Do you feel like you are bringing each piece of paper you use to life? Or destroying it by cutting into it?
The cutting gives life to the paper by the process of making. Paper has so many possibilities even using just one sheet so there are many ways to apply ideas to the medium.
How did you transition from two-dimensional pieces to three-dimensional ones?
I always want to develop something new, something contemporary so I started with two dimensions, making shadows, then two layers and then after that I wanted a piece that was three- and four-dimensional, so after a lot of tests I arrived at sculpture. By four dimensions I mean three-dimensional pieces under the influence of time with the changing shadows being part of the piece. My first true three-dimensional piece was a test I did of my Duke [Nahoko’s pug sleeping next to her during the interview] but that was made using a number of different layers. That piece was the beginning of the sculptural direction.
When you begin a new piece, do you make small models of it – like a painter’s studies – or do you just begin with the full work in mind?
I make a small piece first but that is just to get the shape right in my head but after that I start making the final size because small paper and big paper behave very differently.
The negative space is important in your works. Is there an ideal space for displaying your works?
The ideal space is also based on the idea but usually a white space works best to catch the shadows cleanly. One of the rules of Japanese Paper Cut art is using only one sheet of paper – this monotone quality of the works makes the consideration of the negative and positive spaces more critical.
Paper-based art has a longer tradition in East Asia than in Europe. Do you feel a strong connection to either one?
The things I am making are quite contemporary and not usually linked to any traditions, so whether it is Europe or Asia, it is always a big surprise for my audience. Both sides have not seen [something like it]. If it is just a 2D paper cut, then of course East Asians understand it more readily however my work now is a little different.
Are there any artists who have influenced you significantly?

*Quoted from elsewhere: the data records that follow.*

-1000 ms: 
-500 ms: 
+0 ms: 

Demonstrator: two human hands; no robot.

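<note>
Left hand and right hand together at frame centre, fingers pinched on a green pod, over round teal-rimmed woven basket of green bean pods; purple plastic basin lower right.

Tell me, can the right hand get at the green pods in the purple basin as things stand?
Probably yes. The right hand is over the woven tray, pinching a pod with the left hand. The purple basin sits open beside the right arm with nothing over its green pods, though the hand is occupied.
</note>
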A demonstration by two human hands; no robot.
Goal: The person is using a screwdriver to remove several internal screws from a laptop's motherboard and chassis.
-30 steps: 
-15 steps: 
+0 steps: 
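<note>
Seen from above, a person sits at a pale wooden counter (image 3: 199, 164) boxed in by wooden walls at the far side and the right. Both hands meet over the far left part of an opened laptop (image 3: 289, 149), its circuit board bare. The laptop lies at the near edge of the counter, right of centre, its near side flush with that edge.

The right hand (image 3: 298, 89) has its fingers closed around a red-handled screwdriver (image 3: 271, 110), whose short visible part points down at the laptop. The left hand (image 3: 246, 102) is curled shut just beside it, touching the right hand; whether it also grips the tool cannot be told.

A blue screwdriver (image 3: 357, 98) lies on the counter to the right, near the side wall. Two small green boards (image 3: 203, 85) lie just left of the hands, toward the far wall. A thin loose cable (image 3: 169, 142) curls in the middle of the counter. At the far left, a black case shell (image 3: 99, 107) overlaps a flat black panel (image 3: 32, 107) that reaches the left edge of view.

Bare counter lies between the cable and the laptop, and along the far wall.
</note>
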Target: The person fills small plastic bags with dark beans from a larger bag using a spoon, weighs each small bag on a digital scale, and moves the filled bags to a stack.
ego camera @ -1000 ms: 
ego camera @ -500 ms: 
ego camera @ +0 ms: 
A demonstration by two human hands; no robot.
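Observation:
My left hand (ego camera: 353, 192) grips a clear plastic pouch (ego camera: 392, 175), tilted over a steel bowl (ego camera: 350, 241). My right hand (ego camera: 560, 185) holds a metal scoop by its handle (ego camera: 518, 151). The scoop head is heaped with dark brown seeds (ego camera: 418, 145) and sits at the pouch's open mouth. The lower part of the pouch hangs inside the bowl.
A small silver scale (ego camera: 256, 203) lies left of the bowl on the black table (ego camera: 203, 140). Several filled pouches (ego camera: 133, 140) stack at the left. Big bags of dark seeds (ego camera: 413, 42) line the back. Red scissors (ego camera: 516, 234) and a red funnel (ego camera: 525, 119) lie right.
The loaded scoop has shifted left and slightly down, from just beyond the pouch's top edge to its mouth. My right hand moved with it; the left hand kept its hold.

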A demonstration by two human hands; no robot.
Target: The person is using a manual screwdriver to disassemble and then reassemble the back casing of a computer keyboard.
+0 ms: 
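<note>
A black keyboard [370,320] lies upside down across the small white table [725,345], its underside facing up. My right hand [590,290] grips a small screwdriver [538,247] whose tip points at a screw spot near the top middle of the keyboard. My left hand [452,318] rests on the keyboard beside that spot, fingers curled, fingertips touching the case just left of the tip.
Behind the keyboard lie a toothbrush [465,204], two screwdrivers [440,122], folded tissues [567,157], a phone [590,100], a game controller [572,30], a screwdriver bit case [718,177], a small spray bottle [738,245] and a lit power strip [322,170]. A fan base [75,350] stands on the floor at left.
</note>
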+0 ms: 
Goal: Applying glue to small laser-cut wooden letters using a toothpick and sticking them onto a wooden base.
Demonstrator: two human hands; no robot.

None of them [laughs]. I can think of no other artist that influences me. I respect a lot of people but I am almost always inspired by nature, not by the work of other artists. For me that is not how art works. If I come across any person who works with conviction and dedication I find that inspirational in my career but I can think of no one particular person, especially not an artist. I find Duke a constant source of inspiration. I do not mean this as a joke. He is a pure and natural part of nature and that is always inspiring.
I am going to be doing a major show in the UK in October. I am still in research stage but I want to make something new and something that develops my work. In 2015 I am also doing a huge project in Asia, but I cannot discuss the details of that yet.